**What you will do**
The listing below must be given again in full, exactly.

== Data excerpt

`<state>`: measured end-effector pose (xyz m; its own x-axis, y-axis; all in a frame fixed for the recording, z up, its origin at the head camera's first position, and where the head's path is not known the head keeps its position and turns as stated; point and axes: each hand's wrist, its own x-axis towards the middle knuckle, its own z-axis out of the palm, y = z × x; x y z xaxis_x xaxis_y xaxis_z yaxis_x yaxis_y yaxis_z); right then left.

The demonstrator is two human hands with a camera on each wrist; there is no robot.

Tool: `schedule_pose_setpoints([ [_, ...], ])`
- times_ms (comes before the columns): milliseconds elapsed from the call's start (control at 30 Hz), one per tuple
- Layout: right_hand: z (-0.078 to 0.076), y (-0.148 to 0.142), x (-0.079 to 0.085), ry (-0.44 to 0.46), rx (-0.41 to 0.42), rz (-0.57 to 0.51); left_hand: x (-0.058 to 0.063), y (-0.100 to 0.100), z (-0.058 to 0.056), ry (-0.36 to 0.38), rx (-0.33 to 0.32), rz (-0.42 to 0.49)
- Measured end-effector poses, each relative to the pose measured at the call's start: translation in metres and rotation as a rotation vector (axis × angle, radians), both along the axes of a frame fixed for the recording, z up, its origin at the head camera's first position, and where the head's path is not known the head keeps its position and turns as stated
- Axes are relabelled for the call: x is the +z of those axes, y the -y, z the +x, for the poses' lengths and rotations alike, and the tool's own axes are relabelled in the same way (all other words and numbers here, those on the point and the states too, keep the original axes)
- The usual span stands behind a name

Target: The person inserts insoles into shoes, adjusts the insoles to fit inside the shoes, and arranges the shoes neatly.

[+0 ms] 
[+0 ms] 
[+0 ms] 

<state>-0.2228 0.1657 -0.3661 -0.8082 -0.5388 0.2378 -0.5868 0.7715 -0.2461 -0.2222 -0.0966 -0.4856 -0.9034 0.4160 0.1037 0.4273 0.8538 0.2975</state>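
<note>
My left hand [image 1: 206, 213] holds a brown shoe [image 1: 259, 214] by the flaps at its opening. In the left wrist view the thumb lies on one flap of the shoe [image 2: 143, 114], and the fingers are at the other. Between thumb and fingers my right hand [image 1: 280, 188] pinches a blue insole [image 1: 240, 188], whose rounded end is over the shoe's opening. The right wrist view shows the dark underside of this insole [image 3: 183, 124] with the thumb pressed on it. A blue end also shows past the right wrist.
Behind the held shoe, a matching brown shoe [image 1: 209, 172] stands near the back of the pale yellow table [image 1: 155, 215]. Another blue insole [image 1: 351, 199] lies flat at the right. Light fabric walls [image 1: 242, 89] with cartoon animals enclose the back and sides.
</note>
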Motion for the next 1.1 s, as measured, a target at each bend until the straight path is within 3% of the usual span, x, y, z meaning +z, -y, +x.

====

**Output below**
`<state>`: measured end-effector pose (xyz m; its own x-axis, y-axis; all in a frame fixed for the recording, z up, its origin at the head camera's first position, and where the head's path is not known the head keeps its position and turns as stated; point and axes: each hand's wrist, its own x-axis towards the middle knuckle, its own z-axis out of the palm, y = z × x; x y z xaxis_x xaxis_y xaxis_z yaxis_x yaxis_y yaxis_z); right then left.

The demonstrator is two human hands with a camera on each wrist; there is no robot.

Tool: `schedule_pose_setpoints([ [_, ...], ])`
- times_ms (comes before the columns): milliseconds elapsed from the call's start (control at 30 Hz), one per tuple
- Layout: right_hand: z (-0.078 to 0.076), y (-0.148 to 0.142), x (-0.079 to 0.085), ry (-0.44 to 0.46), rx (-0.41 to 0.42), rz (-0.57 to 0.51); left_hand: x (-0.058 to 0.063), y (-0.100 to 0.100), z (-0.058 to 0.056), ry (-0.36 to 0.38), rx (-0.33 to 0.32), rz (-0.42 to 0.49)
- Measured end-effector poses, each relative to the pose measured at the call's start: translation in metres and rotation as a rotation vector (axis × angle, radians), both along the axes of a frame fixed for the recording, z up, its origin at the head camera's first position, and where the head's path is not known the head keeps its position and turns as stated
- Axes are relabelled for the call: x is the +z of those axes, y the -y, z the +x, for the poses' lengths and rotations alike, and the tool's own axes are relabelled in the same way (all other words and numbers here, those on the point and the states too, keep the original axes)
- The usual span stands behind a name

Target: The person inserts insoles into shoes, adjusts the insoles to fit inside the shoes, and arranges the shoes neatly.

[+0 ms] 
[+0 ms] 
[+0 ms] 

<state>-0.2228 0.1657 -0.3661 -0.8082 -0.5388 0.2378 -0.5868 0.7715 -0.2461 -0.2222 -0.0966 -0.4856 -0.9034 0.4160 0.1037 0.4273 0.8538 0.2975</state>
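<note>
My left hand [image 1: 206, 213] holds a brown shoe [image 1: 259, 214] by the flaps at its opening. In the left wrist view the thumb lies on one flap of the shoe [image 2: 143, 114], and the fingers are at the other. Between thumb and fingers my right hand [image 1: 280, 188] pinches a blue insole [image 1: 240, 188], whose rounded end is over the shoe's opening. The right wrist view shows the dark underside of this insole [image 3: 183, 124] with the thumb pressed on it. A blue end also shows past the right wrist.
Behind the held shoe, a matching brown shoe [image 1: 209, 172] stands near the back of the pale yellow table [image 1: 155, 215]. Another blue insole [image 1: 351, 199] lies flat at the right. Light fabric walls [image 1: 242, 89] with cartoon animals enclose the back and sides.
</note>
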Motion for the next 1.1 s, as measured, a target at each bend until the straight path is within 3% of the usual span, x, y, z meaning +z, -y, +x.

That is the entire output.